Do you know which fork to use first in the event that a potential employer invites you to an upscale restaurant for an interview? The “Etiquette” luncheon will help you.
Got a carefully constructed budget plan once your income begins, including how much you’ll save and/or invest, where and how? The financial seminar will help you with some of those decisions.
My guess is that the workshop called “Balancing a Career and Family” is targeted toward the ladies. Other workshops will focus on how best to express your needs, ideas and goals in the workplace, like how to negotiate a higher salary with your boss. A panel of “fresh” alumni will share some of their experiences in functioning in the real world since they’ve graduated.
Considering grad school? Some graduate students will be available to discuss the possibilities and realities concerning graduate studies.
Are you anchored through some professional networking? If not, someone will show you how to do it.
The cost is $25 for non-student alumni and $20 for student alumni. Considering that a fancy luncheon is included to break up the day, and as an extra bonus, you receive a black expensive genuine leather professional portfolio, do you really need more convincing? Considering how much time and effort students like Beth Brei and scores of others have spent planning and organizing this seminar, is there a doubt in your mind where you need to be on Saturday? This has been planned for students by students and former students who have been in the “real world” and have survived to talk about it.

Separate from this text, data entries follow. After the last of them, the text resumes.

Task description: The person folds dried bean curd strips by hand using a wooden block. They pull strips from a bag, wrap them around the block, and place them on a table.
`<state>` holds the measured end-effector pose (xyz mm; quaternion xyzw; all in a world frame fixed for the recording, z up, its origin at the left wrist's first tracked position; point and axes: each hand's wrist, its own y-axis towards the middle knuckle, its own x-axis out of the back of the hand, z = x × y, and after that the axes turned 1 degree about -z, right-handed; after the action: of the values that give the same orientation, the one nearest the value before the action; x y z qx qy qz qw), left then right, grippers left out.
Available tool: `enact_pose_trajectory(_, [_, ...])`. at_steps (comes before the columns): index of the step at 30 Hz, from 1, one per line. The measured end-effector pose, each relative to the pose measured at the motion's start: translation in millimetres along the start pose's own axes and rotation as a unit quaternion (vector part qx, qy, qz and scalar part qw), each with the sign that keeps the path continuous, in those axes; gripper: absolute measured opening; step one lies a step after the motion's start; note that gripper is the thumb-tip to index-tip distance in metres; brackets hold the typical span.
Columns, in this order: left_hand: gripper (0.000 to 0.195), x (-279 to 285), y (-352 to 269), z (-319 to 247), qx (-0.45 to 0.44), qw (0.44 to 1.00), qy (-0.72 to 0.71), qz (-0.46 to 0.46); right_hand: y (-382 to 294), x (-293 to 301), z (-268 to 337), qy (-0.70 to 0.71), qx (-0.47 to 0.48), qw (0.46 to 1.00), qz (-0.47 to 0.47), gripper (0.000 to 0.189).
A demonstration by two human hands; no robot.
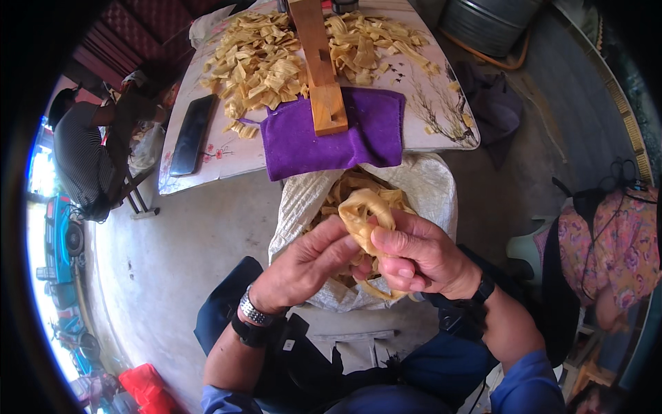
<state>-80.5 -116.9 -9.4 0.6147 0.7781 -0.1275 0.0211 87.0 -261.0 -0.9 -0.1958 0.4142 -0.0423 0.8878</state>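
Between my two hands is a looped, twisted piece of pale yellow dried husk [364, 207], probably corn husk. My right hand [426, 251] grips its lower right side between thumb and curled fingers. On the left of the piece, my left hand [310, 259] pinches it with thumb and fingertips; part of that grip is hidden. A strip end hangs below the hands. Under them stands an open white woven sack [432, 181] with more husk strips [357, 181] inside.
A table [235, 160] ahead bears heaped husk pieces [269, 72], a phone [192, 135], a purple cloth [289, 139] and a wooden beam [329, 106] resting on it. One person [83, 139] sits at left, another person [610, 233] at right. A metal drum [481, 26] stands at the far right.
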Motion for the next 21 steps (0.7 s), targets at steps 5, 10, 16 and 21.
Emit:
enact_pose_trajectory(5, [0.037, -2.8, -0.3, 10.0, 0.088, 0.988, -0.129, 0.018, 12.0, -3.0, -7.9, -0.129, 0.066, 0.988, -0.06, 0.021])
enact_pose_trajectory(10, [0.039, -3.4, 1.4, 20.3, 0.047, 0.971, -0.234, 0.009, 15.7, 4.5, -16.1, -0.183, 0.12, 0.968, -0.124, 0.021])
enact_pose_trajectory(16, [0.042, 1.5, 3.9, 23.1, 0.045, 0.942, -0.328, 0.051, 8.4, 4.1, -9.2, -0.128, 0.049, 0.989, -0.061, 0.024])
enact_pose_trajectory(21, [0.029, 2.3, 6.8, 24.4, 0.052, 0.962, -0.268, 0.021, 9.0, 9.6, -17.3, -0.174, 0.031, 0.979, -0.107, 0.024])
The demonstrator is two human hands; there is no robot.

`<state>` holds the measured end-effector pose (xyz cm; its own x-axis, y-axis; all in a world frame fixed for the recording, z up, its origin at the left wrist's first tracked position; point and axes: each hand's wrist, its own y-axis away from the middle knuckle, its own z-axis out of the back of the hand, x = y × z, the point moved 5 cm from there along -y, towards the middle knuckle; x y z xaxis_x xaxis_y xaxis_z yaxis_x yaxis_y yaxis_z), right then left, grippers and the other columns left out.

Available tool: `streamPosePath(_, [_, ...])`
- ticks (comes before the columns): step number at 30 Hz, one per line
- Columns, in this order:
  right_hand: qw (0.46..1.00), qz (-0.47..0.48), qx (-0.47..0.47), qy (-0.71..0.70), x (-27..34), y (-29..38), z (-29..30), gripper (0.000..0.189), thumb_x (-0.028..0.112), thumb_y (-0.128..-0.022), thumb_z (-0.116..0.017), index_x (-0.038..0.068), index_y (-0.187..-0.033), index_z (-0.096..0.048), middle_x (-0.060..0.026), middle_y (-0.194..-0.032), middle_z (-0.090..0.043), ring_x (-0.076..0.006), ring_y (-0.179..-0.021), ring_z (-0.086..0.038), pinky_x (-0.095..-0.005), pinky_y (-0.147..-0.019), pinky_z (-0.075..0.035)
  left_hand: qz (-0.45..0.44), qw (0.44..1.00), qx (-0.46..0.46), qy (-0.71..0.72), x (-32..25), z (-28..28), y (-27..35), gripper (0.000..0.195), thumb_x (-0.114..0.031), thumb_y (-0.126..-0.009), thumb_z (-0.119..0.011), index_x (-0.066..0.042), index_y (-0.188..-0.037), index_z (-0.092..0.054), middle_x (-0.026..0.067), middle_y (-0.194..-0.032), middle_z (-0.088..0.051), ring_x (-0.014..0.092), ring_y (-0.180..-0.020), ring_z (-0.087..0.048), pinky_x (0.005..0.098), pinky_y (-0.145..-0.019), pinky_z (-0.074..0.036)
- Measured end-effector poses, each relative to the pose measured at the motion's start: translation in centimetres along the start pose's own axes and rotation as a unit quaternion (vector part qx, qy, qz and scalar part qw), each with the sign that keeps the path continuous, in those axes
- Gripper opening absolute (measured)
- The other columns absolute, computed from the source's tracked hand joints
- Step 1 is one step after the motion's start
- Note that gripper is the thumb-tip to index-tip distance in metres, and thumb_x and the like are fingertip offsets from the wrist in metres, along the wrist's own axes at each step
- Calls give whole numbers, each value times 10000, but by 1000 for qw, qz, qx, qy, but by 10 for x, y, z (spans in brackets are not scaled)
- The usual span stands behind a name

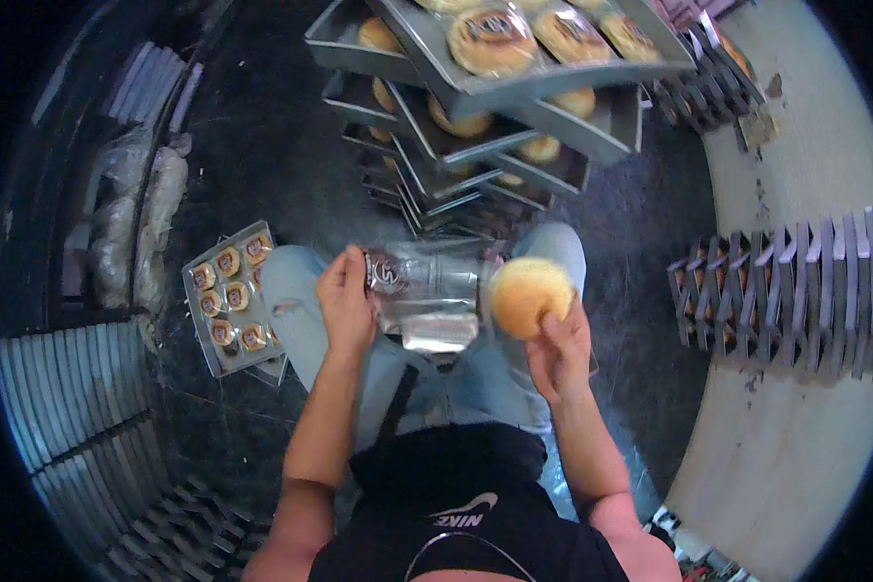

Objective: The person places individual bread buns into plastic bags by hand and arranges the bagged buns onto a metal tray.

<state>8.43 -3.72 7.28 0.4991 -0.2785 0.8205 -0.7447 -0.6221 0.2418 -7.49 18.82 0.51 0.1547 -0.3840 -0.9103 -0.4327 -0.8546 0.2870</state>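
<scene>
My left hand (347, 298) grips the left edge of a clear plastic bag (436, 280) with printing on it, held flat above my lap. In my right hand (564, 342) is a round golden bread bun (529, 297), just to the right of the bag and slightly blurred. Whether bun and bag touch, I cannot tell. A metal tray (222, 364) of bagged round buns (237, 296) lies beside my left knee, its right part hidden by my leg.
Ahead rises a crosswise stack of metal trays (575, 80) with buns, the top ones bagged. More stacked trays (786, 291) stand on the right and empty-looking trays (80, 385) on the left. Plastic-wrapped bundles (161, 211) are at upper left.
</scene>
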Motion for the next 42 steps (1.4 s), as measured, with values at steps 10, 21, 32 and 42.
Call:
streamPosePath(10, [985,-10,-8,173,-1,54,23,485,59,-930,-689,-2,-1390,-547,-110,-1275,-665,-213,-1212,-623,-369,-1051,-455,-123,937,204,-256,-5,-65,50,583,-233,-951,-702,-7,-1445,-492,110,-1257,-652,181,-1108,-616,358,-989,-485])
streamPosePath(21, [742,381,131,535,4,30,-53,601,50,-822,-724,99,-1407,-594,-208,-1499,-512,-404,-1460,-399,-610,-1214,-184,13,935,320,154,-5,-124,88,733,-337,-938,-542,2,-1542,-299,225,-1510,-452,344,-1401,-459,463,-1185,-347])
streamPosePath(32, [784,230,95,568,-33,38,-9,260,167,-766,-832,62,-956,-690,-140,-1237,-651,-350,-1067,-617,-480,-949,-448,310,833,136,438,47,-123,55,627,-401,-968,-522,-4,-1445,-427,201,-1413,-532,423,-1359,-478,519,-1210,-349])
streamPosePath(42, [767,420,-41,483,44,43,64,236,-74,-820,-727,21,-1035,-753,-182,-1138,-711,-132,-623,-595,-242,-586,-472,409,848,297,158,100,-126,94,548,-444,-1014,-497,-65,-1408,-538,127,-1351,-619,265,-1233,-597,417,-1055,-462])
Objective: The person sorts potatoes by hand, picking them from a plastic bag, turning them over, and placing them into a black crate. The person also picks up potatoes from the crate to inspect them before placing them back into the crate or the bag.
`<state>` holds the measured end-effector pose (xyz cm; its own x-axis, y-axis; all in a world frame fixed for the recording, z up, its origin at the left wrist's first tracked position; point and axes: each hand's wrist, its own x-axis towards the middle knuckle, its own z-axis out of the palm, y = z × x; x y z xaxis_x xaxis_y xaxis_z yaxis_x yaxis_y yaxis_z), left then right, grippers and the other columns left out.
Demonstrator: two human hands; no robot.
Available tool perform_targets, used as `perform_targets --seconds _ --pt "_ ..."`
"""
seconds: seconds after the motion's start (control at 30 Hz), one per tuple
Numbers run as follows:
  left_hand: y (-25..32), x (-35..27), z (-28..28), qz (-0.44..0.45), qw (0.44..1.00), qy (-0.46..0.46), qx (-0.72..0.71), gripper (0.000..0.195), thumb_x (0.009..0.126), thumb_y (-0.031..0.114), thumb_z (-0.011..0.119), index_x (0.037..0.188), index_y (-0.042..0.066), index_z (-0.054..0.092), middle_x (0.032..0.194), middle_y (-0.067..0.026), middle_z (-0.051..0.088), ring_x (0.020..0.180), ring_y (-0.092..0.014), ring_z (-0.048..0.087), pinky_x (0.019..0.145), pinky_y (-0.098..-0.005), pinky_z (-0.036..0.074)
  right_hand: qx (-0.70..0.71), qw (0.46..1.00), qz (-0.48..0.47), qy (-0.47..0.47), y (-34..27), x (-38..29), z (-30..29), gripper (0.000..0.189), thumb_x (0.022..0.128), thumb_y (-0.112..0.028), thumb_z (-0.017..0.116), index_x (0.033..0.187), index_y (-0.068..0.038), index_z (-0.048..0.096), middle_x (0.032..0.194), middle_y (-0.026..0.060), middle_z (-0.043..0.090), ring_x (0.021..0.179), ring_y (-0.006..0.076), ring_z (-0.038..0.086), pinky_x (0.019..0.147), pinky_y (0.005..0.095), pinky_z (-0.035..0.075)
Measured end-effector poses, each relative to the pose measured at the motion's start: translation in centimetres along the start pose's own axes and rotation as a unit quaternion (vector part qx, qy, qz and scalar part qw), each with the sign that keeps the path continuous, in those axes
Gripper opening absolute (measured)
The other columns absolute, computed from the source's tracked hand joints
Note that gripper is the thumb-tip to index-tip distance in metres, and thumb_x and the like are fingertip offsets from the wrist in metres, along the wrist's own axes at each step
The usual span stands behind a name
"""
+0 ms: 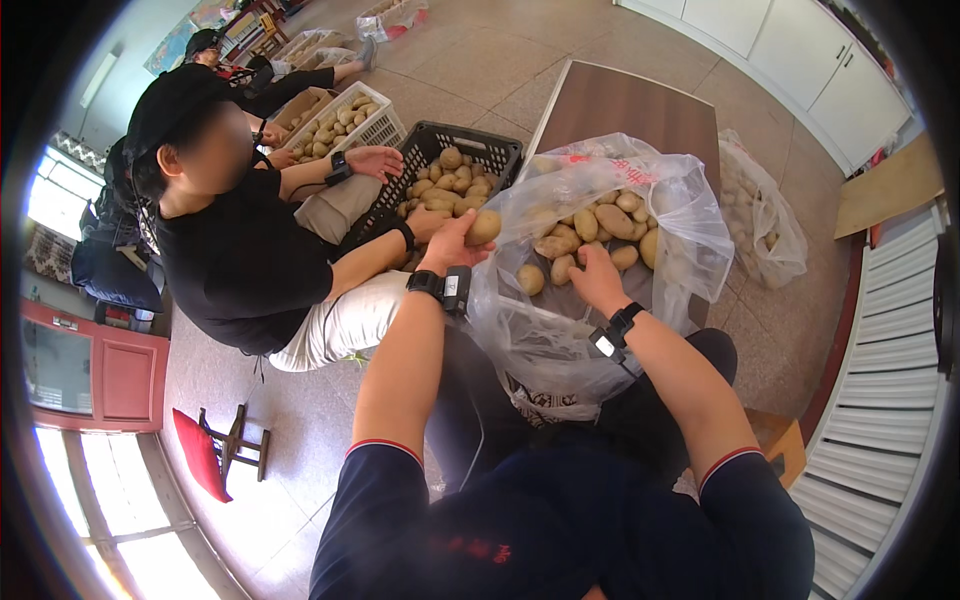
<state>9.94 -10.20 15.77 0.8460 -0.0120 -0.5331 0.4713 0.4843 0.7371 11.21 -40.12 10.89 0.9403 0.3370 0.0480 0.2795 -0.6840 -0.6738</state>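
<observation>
My left hand (pixel 452 246) holds a round potato (pixel 484 227) at the left edge of a clear plastic bag (pixel 517 330). My right hand (pixel 600 279) is inside the bag's opening, fingers apart, with its fingertips close beside a small potato (pixel 562 270). Whether they touch it is hard to tell. Several potatoes (pixel 615 221) lie heaped at the back of the bag, and a single round potato (pixel 530 280) rests nearer its left side. The bag sits on the end of a brown table (pixel 600 105), its near edge draping towards my lap.
At my left sits a co-worker (pixel 247 247), one hand (pixel 427 223) right behind mine, over a black crate (pixel 469 135) of potatoes. Beyond stands a white crate (pixel 390 120) of potatoes. Another bag (pixel 757 210) lies right of the table. A red-cushioned stool (pixel 202 454) lies on the floor.
</observation>
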Motion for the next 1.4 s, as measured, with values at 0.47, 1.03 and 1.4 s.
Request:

As of Monday afternoon, Brei reported that a total of 65 students are currently signed up. Although the registration deadline was reported to be last week, Brei says reservations are still gladly being taken. Either call 294-8488 and pay by credit or go to the Memorial Union, room 158, and tell the receptionist to sign you up.
It is stressful enough sometimes just to fulfill all the necessary graduation requirements for any given department, let alone think about any of that other stuff. But in our culture, it is like weddings. You can get so consumed with all the preparations that once the actual marriage begins, it is easy to become disillusioned.
Some students, such as myself, were lucky enough to have families as a support system to help during that transition. But that is more of an exception than a rule today. Not everyone has that luxury. Not everyone wants help from their family. That is what the seminar is for. I wish something like this would have been offered when I was graduating.
Even if you think you have it all figured out — from the job to living accommodations to the professional wardrobe — you are likely to find this workshop very helpful. Transitions are never easy, no matter how prepared you think you are. If nothing else, go to lend support to other graduates. The main purpose is to ease some fears and calm some nerves. “There are definitely some things I am nervous about. Leaving school means leaving your support system,” said Beth Brei, senior class council president.
Other universities have been doing these seminars on a much larger scale. I am glad this university has stepped up to the plate as well.
Leslie Heuer is a graduate student in English from Des Moines.